A recent report from the University of Wisconsin's Cooperative Children's Book Center reveals the persistence of a diversity gap in literature for children and adolescents. In 2014, only 112 books for young people featured Asian/Pacific and Asian/Pacific American characters — an improvement from the 69 that were published in 2013 but still negligible considering that more than 2,500 juvenile titles are published every year. Authors Ellen Oh and Malinda Lo, critics Junko Yokota and Sarah Park Dahlen, and publishers like Lee and Low Books are among those leading the call for a better balance of stories in the children's literary landscape. But because Asian Americans hail from a variety of nations, cultures and ethnicities, and speak many different languages, a broad range of voices is needed.
Two new books for middle grade readers provide delightful, relatable characters whose families come from Vietnam and the Philippines — young women negotiating their cultural identities while trying to fit in with their middle school peer groups.
Thanhha Lai's "Listen, Slowly" (HarperCollins: 272 pp., $16.99, ages 10-up) is the story of 12-year-old Mai Le, who is dreaming of Laguna Beach and a certain boy in her class when her father and grandmother decide she'll spend her summer in Vietnam with them. Her grandmother, Ba, has learned that Mai's grandfather, once thought dead, may have survived as a prisoner of war. While her physician father engages in humanitarian work, and Ba searches for her long-lost love, Mai spends time in the small village where Ba grew up. Through prose so evocative we can feel the heat caressing Mai's skin as she lands, Lai transports the reader from suburban California to modern-day Vietnam.
The first part of the novel dives into the intergenerational conflict: Mai's father and grandmother struggle to immerse her in her heritage, while Mai mostly wants to stay connected to friends back home, like the effervescent, yet superficial Montana. A Newbery Honor and National Book Award-winning author, Lai's deft storytelling moves from Ba's war-era flashbacks to Mai's reluctant adjustment and eventual acceptance of village life, facilitated by two adolescents there: her cousin Ut and former exchange student Anh Minh. As Ut and Anh Minh unlock the Vietnamese language and culture for Mai, the three become friends. The serendipity that Mai finds is contrasted with the news that Ba has been waiting a lifetime to hear. While the book's target audience is for readers in the middle grades, even many teen readers will find much to love about Lai's sophomore novel.
Like Mai in "Listen, Slowly," the narrator of Erin Entrada Kelly's delightful debut, "Blackbird Fly" (HarperCollins: 272 pp., $16.99, ages 9-up), finds herself between cultures. Analyn "Apple" Yenko was born in the Philippines but is growing up in Louisiana, the only child of a single mother. Apple loves the Beatles to the point of obsession (her favorite is George Harrison), and dreams of becoming a rock star someday too. She is quirky and fun-loving, but between pressure by her mother to keep in touch with her culture and the awkwardness of being the only Filipina American at her school, her life is complicated. She is mislabeled as Chinese by her peers and asked offensive questions about her family's cuisine.
Everything changes when the boys at school put Apple on the dreaded Dog Log, a listing of those who are not popular, and she is socially ostracized. She quickly learns who her real friends are when former pals Alyssa and Gretchen distance themselves from her so that they are not tainted by association. Of course, Apple makes new friends, including Evan Temple, a new boy from California, and Helena, another girl who was placed on the Dog Log.

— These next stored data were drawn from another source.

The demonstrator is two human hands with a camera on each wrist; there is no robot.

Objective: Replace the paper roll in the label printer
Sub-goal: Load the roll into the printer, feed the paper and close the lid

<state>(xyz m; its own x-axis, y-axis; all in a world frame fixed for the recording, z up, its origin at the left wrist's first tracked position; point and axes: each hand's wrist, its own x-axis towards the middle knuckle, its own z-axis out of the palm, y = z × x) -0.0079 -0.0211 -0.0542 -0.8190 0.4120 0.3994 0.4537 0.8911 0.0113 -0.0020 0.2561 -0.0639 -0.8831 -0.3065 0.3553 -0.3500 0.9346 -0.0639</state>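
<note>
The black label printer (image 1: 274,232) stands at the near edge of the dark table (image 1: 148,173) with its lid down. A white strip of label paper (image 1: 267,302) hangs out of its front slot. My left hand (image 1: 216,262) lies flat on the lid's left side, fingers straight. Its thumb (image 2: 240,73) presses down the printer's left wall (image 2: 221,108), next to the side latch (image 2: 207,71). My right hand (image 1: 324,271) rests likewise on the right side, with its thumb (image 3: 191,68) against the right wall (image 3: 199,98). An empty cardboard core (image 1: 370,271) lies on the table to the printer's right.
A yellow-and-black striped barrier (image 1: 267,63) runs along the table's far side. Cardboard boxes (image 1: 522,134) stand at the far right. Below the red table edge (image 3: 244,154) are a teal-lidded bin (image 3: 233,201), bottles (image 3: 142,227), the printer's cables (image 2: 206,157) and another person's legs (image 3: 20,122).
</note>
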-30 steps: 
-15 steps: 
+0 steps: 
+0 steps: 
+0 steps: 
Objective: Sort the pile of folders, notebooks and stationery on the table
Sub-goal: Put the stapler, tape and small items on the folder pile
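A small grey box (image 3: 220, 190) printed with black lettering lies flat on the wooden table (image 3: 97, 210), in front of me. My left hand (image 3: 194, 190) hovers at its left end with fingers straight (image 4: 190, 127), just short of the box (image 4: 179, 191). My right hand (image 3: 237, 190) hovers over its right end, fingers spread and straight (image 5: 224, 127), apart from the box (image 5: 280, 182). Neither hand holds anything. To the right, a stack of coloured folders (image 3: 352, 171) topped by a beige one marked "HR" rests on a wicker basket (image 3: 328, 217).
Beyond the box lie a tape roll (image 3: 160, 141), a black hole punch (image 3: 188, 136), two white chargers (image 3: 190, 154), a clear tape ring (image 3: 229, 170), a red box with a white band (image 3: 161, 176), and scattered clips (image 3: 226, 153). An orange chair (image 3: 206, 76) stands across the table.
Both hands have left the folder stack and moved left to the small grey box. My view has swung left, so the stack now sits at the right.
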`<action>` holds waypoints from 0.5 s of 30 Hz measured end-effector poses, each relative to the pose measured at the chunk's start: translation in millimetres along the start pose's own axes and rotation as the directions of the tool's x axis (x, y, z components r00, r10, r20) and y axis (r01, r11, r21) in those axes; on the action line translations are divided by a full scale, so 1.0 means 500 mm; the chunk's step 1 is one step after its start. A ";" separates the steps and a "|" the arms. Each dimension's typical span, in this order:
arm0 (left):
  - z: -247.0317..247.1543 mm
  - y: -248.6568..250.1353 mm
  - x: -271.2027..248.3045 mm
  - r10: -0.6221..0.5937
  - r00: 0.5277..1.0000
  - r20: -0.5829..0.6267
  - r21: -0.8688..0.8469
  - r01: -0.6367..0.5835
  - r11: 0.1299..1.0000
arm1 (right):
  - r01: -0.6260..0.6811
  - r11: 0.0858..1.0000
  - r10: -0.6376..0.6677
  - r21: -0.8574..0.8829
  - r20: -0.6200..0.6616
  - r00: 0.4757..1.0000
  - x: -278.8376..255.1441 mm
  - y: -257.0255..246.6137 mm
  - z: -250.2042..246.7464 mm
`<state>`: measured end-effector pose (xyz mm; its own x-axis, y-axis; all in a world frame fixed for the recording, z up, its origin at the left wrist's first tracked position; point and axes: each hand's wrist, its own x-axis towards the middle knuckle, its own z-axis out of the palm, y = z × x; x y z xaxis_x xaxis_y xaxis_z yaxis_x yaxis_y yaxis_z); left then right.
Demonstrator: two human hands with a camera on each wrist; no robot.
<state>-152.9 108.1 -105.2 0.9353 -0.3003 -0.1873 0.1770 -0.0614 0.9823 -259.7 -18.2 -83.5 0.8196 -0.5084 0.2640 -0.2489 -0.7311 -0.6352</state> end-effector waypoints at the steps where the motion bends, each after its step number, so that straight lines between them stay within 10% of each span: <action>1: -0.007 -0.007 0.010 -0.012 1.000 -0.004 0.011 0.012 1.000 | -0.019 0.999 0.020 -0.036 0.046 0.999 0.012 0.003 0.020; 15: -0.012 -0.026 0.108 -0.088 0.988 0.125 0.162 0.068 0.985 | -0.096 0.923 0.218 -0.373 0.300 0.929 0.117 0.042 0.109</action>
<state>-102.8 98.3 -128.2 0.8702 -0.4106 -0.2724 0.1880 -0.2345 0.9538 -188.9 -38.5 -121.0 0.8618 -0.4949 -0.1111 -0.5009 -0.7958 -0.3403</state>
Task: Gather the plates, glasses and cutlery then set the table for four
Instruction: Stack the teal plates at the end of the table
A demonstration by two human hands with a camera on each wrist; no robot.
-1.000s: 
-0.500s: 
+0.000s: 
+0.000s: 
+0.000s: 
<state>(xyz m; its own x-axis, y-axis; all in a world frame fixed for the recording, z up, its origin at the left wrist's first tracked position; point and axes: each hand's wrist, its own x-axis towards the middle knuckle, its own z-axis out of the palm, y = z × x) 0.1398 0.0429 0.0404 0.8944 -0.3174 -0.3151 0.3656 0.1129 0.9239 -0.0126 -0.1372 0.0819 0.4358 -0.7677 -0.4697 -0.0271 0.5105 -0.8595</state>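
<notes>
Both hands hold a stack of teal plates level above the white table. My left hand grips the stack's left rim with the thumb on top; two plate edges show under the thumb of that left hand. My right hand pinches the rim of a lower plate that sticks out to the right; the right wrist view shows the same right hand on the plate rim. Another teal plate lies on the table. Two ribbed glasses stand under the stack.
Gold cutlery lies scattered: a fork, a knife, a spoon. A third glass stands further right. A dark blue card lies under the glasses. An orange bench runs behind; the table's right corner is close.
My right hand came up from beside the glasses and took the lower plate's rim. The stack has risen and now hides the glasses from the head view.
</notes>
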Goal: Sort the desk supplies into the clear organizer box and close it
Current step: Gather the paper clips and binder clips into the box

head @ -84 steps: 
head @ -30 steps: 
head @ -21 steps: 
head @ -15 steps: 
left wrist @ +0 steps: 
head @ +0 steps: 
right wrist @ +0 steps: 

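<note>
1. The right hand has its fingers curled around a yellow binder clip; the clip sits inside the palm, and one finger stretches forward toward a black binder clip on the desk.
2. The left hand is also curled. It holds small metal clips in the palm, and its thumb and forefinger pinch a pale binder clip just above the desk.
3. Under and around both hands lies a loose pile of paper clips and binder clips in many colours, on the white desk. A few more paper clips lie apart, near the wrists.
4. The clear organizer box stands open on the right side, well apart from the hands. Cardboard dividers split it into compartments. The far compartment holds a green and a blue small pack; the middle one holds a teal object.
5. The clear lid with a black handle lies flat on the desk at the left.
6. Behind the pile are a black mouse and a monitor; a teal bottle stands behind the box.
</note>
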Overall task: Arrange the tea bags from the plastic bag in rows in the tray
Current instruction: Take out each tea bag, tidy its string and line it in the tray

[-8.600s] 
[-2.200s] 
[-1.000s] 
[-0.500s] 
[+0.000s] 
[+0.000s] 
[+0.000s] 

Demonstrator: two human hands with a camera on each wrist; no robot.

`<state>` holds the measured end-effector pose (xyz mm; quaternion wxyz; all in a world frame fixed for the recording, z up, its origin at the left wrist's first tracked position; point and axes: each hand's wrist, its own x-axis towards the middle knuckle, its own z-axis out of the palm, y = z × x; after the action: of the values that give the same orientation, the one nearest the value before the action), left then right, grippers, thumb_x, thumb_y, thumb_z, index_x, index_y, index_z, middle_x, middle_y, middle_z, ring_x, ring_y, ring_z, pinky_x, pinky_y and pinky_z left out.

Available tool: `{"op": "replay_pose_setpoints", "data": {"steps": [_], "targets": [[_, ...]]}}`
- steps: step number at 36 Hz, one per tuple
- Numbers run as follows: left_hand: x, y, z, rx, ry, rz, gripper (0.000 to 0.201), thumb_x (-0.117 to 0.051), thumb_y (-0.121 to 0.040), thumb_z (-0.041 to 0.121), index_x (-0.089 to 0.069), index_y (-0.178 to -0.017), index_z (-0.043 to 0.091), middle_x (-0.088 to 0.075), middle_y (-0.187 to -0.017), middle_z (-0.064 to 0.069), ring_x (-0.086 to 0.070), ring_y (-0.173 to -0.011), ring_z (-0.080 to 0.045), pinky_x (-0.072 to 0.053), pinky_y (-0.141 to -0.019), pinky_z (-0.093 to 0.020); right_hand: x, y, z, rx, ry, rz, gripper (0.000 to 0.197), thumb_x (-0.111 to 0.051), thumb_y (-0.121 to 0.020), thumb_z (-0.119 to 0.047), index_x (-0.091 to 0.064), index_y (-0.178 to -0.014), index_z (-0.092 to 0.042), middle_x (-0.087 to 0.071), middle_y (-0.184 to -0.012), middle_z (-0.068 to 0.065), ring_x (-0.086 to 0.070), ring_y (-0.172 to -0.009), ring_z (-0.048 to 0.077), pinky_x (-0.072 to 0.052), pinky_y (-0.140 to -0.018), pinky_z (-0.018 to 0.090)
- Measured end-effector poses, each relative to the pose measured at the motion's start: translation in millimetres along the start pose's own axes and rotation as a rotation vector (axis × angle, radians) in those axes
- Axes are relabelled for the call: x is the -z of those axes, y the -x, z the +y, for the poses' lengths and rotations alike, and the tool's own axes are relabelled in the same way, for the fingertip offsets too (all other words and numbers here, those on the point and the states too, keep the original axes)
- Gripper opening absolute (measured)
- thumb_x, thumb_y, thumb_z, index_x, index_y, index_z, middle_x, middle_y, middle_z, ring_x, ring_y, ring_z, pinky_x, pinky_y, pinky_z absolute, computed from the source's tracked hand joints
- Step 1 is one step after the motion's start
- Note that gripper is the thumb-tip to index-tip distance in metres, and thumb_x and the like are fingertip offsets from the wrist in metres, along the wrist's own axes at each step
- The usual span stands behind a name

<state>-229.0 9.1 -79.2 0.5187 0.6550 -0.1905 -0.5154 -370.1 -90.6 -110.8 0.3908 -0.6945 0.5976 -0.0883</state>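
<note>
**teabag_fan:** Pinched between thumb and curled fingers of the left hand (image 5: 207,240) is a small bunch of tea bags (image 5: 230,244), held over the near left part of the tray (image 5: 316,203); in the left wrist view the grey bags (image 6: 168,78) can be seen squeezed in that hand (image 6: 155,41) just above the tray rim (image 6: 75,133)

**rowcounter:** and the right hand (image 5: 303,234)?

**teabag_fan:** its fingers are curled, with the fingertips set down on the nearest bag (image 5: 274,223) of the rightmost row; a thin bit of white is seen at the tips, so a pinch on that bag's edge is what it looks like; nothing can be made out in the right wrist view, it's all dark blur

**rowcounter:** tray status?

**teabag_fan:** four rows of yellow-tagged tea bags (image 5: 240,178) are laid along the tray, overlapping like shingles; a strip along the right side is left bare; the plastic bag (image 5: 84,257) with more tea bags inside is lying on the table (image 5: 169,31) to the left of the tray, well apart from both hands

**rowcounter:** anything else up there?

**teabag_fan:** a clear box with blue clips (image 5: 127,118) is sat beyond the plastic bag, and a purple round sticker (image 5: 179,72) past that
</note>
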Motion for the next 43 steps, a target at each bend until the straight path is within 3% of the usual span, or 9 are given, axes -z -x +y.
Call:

While the basic plot is well-trodden ground for this age level and genre, what sets Kelly's book apart is the combination of a quirky narrator and many details about living in a first-generation Filipino American household. Although the racist and xenophobic remarks by the Dog Log creators are never punished by adults, this reflects the kinds of bullying that many middle schoolers experience daily. Through her love of music, learning to embrace her culture and her new friends, Apple starts to soar like the eponymous blackbird of her favorite Beatles song.
Thomas is an assistant professor at the University of Pennsylvania's Graduate School of Education and is co-editor of "Reading African American Experiences in the Obama Era."